Mercyhealth, a seven-hospital system serving 2.4 million patients across Illinois and Wisconsin, deployed autonomous AI coding from vendor Arintra across 10 medical specialties over the past 2.5 years. The health system reports a 5.1% revenue increase and 50% reduction in accounts receivable days (company-reported metrics).

Coding work queues dropped from 16 days average to 7 days, according to Kelly Pierson, director of coding and clinical documentation integrity. The system was Arintra's first Epic integration client.

Mercyhealth's staffing challenges drove the decision. "We could not find enough experienced coders," Pierson said. "We were in competition with our own organizations." The health system initially considered computer-assisted coding before selecting autonomous coding that could customize logic based on payer rules.

Coding sits at the revenue cycle chokepoint

Medical coding translates clinical documentation into billable claims, directly affecting hospital cash flow and denial rates. Staff shortages in this specialized role create immediate financial impact as claims pile up in work queues.

The operational shift matters beyond the metrics. Mercyhealth moved human coders from routine high-volume claims to complex cases and proactive audits.
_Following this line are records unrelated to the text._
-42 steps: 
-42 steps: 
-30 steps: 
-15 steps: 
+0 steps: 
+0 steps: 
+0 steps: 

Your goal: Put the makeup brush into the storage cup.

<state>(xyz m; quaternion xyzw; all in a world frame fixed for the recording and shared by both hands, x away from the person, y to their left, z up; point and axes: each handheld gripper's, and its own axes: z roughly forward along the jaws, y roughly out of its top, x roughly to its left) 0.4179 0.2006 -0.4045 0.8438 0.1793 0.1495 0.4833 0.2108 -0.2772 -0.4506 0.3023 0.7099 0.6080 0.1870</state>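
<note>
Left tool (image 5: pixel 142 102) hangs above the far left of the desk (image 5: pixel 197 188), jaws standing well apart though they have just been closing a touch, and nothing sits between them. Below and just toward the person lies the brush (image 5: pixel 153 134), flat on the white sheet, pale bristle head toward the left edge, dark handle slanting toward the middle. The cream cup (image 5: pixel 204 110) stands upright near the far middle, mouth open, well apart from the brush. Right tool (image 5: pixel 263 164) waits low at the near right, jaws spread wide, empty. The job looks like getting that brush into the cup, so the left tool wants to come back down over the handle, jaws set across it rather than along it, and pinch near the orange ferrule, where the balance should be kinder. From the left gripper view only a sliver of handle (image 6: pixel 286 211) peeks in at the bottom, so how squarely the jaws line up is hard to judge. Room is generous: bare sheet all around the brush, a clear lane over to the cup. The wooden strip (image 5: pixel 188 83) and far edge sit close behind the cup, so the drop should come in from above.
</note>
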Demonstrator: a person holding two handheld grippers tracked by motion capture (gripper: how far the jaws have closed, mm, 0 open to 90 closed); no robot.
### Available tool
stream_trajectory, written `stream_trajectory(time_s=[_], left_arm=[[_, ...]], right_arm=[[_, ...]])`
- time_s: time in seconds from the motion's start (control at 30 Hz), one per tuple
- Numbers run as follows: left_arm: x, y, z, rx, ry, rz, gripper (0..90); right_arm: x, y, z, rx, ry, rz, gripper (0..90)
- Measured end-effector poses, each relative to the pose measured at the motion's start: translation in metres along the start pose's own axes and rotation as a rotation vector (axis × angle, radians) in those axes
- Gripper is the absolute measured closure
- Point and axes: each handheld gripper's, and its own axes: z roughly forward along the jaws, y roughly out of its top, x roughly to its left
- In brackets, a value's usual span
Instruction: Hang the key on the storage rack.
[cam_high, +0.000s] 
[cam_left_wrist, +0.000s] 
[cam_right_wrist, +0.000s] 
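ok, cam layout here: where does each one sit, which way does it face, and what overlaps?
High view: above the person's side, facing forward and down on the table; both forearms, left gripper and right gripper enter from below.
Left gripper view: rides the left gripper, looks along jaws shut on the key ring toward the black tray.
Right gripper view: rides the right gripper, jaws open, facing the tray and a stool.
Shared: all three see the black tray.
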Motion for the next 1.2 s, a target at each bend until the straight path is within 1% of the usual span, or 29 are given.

Pierson reports eliminated coder-to-coder variability and improved confidence during payer audits.

The health system is now evaluating additional AI vendors for other revenue cycle functions, suggesting the pilot validated the automation approach.

Baseline your current performance first

Revenue cycle leaders evaluating coding automation need clean baseline metrics before vendor conversations. Track current work queue days, AR performance by specialty, and coder productivity rates.

Mercyhealth's staged approach offers a template: initial percentage-based human review of AI-coded claims, followed by gradual shift to audit-focused human oversight. The 2.5-year timeline indicates this is an operational transformation, not a quick technology swap.

Hospital systems should factor Epic integration complexity and payer rule customization into vendor evaluation, as these determined Mercyhealth's selection criteria over pure accuracy claims.